I think she means the "go to first new post" icon.  And yes, it's working for me.


----------



## jonesy (Feb 9, 2005)

I see the thread type image, the new post image, but not the poll image.


----------



## Henry (Feb 9, 2005)

Moved to Meta.


----------



## HiLiphNY (Feb 9, 2005)

I meant the polls icon - it doesn't show as indicated earlier in the thread.


----------



## Gez (Feb 9, 2005)

That's because this thread is not a poll.

This one is, on the other hand.


----------



## HiLiphNY (Feb 9, 2005)

Gez said:
			
		

> That's because this thread is not a poll.
> 
> This one is, on the other hand.




Truly, thou art a master of the obvious!  Good work, and keep it up.
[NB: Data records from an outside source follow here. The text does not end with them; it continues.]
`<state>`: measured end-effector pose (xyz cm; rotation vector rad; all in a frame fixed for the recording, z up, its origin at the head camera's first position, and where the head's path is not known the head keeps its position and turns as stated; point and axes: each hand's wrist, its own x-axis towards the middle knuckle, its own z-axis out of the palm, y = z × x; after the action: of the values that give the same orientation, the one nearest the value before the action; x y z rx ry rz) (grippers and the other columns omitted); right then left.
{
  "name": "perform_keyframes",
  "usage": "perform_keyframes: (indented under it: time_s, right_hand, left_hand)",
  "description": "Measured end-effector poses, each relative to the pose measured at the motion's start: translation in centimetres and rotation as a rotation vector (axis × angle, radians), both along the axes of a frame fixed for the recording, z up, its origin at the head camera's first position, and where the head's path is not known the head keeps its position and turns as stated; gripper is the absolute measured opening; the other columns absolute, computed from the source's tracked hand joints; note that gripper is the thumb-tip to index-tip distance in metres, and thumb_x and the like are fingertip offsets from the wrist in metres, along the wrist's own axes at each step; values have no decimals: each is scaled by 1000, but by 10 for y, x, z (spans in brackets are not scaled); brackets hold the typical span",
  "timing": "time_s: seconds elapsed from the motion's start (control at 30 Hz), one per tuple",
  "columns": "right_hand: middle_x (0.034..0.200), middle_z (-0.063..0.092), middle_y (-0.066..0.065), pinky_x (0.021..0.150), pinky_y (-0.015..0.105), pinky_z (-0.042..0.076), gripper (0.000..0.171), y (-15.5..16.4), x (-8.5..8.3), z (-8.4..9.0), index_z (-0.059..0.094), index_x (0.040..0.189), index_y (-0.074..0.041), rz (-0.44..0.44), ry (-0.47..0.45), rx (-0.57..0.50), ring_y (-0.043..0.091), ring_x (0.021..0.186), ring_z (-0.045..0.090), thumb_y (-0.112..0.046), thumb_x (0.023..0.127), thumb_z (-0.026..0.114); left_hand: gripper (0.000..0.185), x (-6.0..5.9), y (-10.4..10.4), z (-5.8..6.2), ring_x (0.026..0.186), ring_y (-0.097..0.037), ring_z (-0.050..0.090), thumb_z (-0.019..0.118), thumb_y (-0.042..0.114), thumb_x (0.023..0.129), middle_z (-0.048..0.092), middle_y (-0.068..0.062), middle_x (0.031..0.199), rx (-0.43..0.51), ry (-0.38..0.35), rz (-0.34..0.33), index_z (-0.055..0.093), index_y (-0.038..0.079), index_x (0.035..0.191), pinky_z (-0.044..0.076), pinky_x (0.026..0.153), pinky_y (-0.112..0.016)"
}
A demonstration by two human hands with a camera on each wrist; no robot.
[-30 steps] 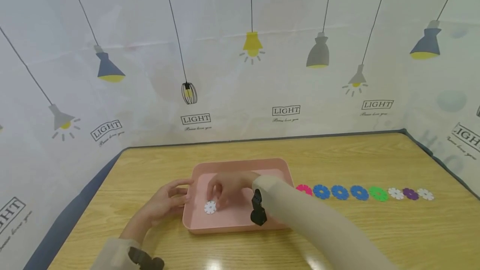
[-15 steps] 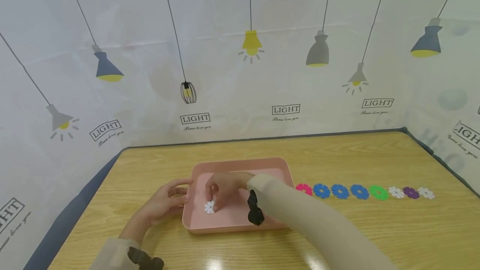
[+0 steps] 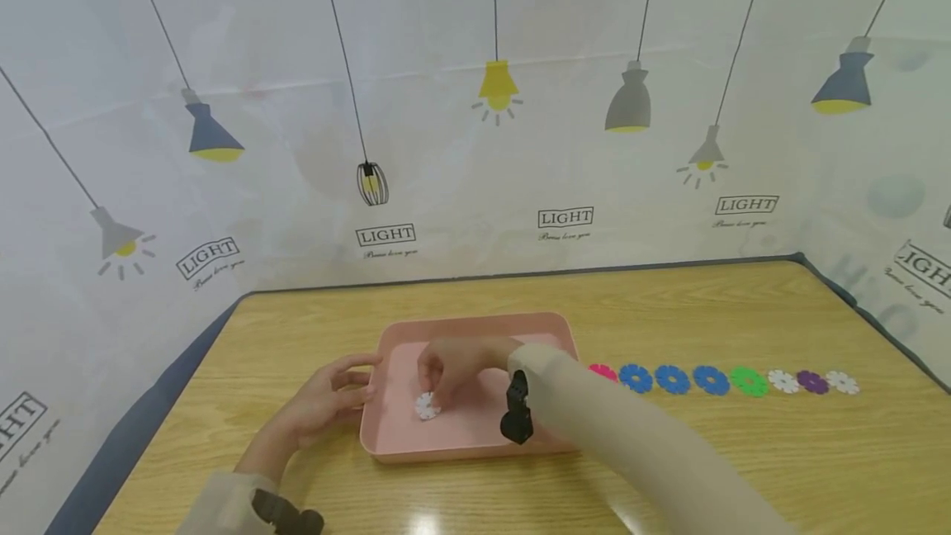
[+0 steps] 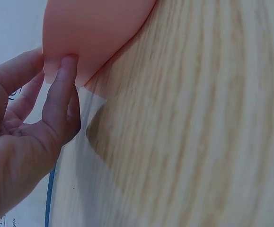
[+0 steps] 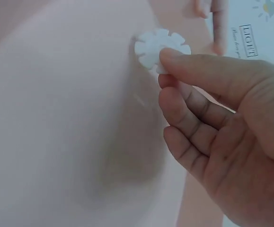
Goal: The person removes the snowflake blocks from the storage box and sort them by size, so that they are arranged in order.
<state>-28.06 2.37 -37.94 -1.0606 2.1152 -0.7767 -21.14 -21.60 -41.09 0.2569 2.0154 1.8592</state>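
Note:
A pink tray [image 3: 475, 324] sits on the wooden table. Inside it my right hand [image 3: 450, 370] pinches a white notched disc [image 3: 427, 406] by its edge; the right wrist view shows the white disc [image 5: 156, 48] held between thumb and fingertip just above the tray floor [image 5: 56, 118]. My left hand [image 3: 328, 399] holds the tray's left rim; in the left wrist view its fingers [image 4: 60, 90] press against the tray's outer wall [image 4: 89, 33].
A row of several flat notched discs lies on the table right of the tray: pink [image 3: 603, 372], three blue [image 3: 672, 379], green [image 3: 749, 382], white [image 3: 783, 381], purple [image 3: 812, 383], white [image 3: 842, 383]. A printed curtain encloses the table's far edge and sides.
My right hand closed on the white disc and shifted it slightly right and up off the tray floor. The left hand stayed on the tray's rim.

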Motion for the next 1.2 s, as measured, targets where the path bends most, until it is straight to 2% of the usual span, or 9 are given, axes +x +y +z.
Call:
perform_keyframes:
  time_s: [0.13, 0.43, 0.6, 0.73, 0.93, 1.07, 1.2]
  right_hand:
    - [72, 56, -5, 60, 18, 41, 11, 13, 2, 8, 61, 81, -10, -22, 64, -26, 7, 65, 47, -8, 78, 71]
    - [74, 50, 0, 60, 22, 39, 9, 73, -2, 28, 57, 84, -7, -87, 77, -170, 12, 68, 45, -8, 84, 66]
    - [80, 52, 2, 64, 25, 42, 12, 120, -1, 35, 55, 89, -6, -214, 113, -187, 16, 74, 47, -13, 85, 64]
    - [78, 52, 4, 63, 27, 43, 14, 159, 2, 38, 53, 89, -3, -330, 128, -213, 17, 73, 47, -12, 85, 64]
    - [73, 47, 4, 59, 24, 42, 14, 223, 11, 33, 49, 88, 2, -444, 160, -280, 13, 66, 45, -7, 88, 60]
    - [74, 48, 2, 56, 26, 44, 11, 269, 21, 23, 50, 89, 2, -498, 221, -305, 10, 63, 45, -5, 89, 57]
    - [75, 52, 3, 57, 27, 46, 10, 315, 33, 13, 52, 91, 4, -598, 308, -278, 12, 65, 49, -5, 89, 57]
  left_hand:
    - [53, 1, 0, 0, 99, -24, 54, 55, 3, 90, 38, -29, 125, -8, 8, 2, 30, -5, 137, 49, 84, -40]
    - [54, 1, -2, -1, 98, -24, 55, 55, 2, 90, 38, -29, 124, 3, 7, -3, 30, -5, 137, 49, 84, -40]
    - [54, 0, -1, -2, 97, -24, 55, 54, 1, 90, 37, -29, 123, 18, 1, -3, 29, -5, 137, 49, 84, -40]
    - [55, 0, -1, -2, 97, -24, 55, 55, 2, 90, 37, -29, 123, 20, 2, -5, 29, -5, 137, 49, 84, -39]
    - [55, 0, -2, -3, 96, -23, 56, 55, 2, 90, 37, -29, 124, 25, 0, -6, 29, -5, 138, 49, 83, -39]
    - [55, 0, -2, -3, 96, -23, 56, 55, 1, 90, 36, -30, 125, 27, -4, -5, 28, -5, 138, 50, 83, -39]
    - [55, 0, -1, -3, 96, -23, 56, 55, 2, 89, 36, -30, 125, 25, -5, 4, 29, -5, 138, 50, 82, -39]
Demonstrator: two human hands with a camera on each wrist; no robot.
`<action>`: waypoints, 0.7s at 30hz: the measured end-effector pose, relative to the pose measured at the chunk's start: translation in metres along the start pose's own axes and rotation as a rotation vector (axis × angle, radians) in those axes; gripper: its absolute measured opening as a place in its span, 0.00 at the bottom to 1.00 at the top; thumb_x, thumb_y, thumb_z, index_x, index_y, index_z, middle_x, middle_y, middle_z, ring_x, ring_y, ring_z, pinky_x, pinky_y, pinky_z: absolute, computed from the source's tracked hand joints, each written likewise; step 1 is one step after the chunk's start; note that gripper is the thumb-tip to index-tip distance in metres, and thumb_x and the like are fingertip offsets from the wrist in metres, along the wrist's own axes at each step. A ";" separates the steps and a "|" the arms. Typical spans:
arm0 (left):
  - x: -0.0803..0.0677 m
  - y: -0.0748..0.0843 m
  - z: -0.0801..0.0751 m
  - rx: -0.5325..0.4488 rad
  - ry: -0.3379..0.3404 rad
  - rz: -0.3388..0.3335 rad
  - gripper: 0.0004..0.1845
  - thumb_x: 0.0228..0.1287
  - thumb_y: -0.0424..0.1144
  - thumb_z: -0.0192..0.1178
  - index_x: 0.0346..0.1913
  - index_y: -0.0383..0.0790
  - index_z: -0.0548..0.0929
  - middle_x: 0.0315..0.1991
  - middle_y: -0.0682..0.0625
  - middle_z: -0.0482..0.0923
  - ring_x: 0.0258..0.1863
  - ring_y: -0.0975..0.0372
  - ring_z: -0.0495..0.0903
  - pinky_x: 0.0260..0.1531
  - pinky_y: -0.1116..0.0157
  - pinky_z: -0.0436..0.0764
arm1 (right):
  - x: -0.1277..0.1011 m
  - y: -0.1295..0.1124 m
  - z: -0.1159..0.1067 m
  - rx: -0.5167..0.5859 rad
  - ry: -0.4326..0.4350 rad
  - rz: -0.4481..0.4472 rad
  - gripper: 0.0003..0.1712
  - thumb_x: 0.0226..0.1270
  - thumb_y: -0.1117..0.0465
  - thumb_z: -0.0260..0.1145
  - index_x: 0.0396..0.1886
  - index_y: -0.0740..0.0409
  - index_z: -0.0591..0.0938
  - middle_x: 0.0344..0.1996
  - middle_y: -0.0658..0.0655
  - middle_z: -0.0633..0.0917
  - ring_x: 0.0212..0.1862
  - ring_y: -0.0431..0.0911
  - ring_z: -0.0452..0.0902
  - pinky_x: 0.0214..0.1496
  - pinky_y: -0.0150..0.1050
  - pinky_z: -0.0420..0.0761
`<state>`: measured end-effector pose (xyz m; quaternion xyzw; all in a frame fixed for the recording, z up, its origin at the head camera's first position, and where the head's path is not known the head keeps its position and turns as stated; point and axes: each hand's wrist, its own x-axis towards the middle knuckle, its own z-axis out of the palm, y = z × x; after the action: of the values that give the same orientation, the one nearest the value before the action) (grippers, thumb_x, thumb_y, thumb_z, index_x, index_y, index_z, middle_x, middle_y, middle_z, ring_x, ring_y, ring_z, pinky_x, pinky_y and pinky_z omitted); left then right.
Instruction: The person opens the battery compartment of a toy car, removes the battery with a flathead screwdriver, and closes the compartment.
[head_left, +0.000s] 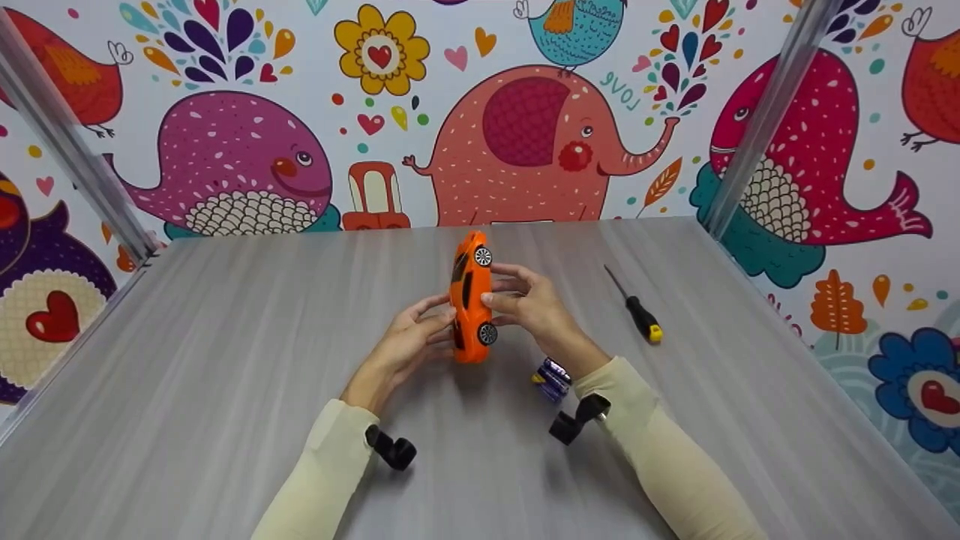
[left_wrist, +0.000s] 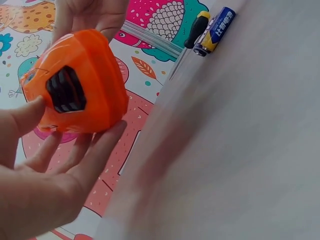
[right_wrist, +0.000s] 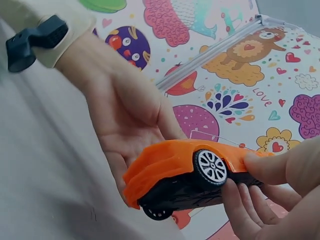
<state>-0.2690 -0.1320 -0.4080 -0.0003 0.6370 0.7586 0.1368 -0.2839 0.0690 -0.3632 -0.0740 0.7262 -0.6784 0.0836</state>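
An orange toy car (head_left: 471,300) is held up above the table between both hands, turned on its side with two wheels facing right in the head view. My left hand (head_left: 403,343) grips its left side, thumb on the body and fingertips under it in the left wrist view. On the other side, my right hand (head_left: 541,306) pinches the car near its wheels. The right wrist view shows the black underside (right_wrist: 187,195) and a silver-spoked wheel (right_wrist: 210,166). A dark window (left_wrist: 66,89) of the car faces the left wrist camera.
Several blue-purple batteries (head_left: 552,379) lie on the grey table (head_left: 225,360), close to the right wrist. Farther right rests a screwdriver (head_left: 640,315) with a black and yellow handle. A cartoon-printed wall (head_left: 285,45) and metal posts (head_left: 765,127) border the table.
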 end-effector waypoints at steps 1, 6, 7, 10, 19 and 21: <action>0.000 0.000 0.000 0.008 0.000 0.003 0.28 0.74 0.39 0.57 0.73 0.39 0.66 0.61 0.37 0.80 0.46 0.57 0.86 0.53 0.52 0.84 | 0.000 0.000 0.001 -0.011 0.014 -0.006 0.28 0.67 0.65 0.69 0.67 0.57 0.75 0.55 0.64 0.82 0.49 0.51 0.83 0.46 0.44 0.88; 0.001 -0.001 0.003 0.044 0.028 0.002 0.29 0.73 0.39 0.59 0.72 0.35 0.66 0.58 0.36 0.82 0.45 0.56 0.86 0.50 0.54 0.85 | -0.001 0.000 0.004 -0.068 0.058 -0.010 0.24 0.69 0.65 0.67 0.64 0.59 0.78 0.54 0.64 0.82 0.51 0.51 0.83 0.44 0.42 0.88; 0.001 -0.001 0.003 0.049 0.040 0.001 0.29 0.72 0.40 0.60 0.72 0.35 0.67 0.58 0.36 0.82 0.44 0.56 0.86 0.49 0.54 0.85 | -0.002 -0.001 0.005 -0.078 0.060 -0.006 0.24 0.69 0.64 0.67 0.64 0.59 0.78 0.54 0.63 0.82 0.51 0.51 0.83 0.44 0.42 0.88; 0.001 -0.001 0.004 0.075 0.083 -0.002 0.30 0.71 0.40 0.62 0.72 0.36 0.68 0.57 0.36 0.81 0.43 0.56 0.86 0.50 0.54 0.86 | -0.003 0.000 0.006 -0.107 0.056 0.004 0.27 0.67 0.63 0.69 0.65 0.58 0.76 0.55 0.63 0.82 0.52 0.52 0.82 0.46 0.41 0.87; 0.001 -0.003 0.009 0.188 0.196 0.013 0.30 0.65 0.43 0.68 0.68 0.39 0.75 0.56 0.34 0.82 0.44 0.53 0.87 0.46 0.52 0.87 | 0.000 0.008 0.009 -0.176 0.071 0.027 0.40 0.59 0.64 0.75 0.71 0.57 0.69 0.57 0.62 0.80 0.51 0.51 0.81 0.48 0.40 0.86; 0.000 -0.004 0.009 0.192 0.213 0.010 0.30 0.64 0.43 0.69 0.68 0.40 0.76 0.55 0.34 0.83 0.43 0.53 0.88 0.45 0.52 0.87 | 0.001 0.009 0.009 -0.189 0.076 0.025 0.40 0.59 0.64 0.76 0.71 0.57 0.69 0.57 0.63 0.80 0.51 0.52 0.81 0.48 0.40 0.86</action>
<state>-0.2668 -0.1223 -0.4099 -0.0648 0.7175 0.6906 0.0641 -0.2827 0.0604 -0.3731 -0.0469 0.7903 -0.6083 0.0570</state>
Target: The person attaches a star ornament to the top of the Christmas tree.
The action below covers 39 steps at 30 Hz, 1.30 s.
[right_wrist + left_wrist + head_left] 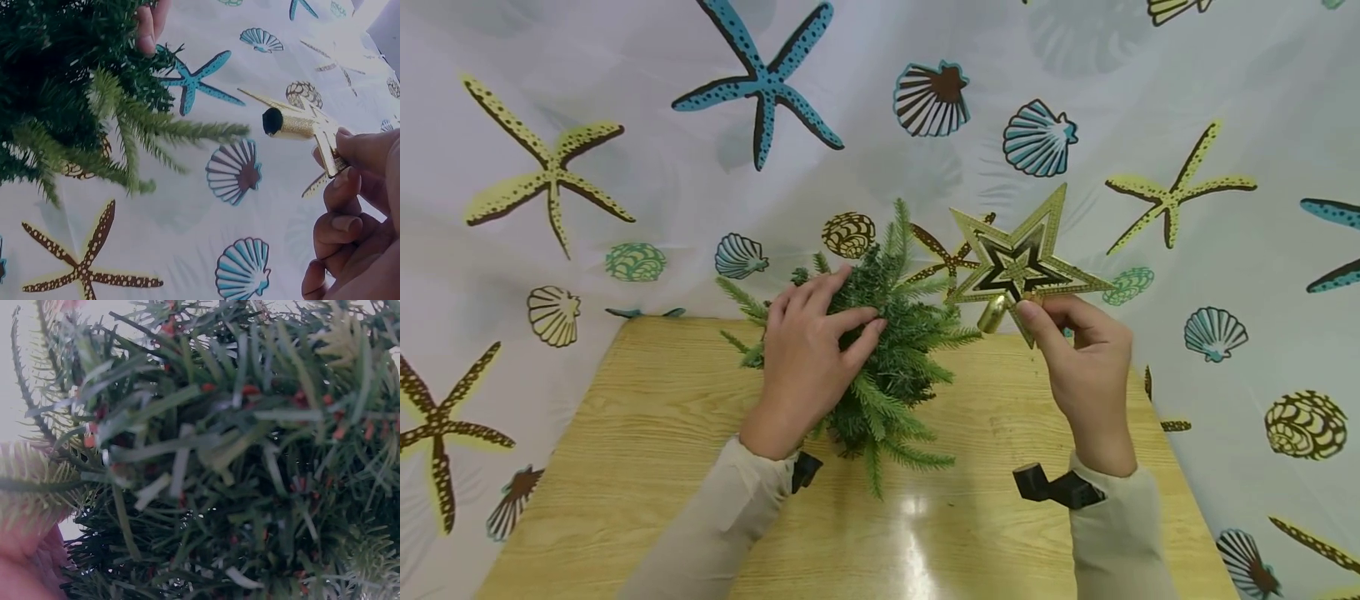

My post left out the poll by accident, however, my point is still valid - the poll icon doesn't seem to be displaying properly.


----------



## Gez (Feb 9, 2005)

That said, given that the software automatically adds "Poll:" in bright white just before the thread title, and that despite this lots of people also put a Poll: or [Poll] tag in the title, you can get things like:





*Poll:* [Poll] Look! Shiny Poll Thread! With Poll Inside!

And even a mere apprentice of the obvious would agree that it's overkill.

So, I'm happy with poll icons not working. They're redundant clutter. IMHO.


----------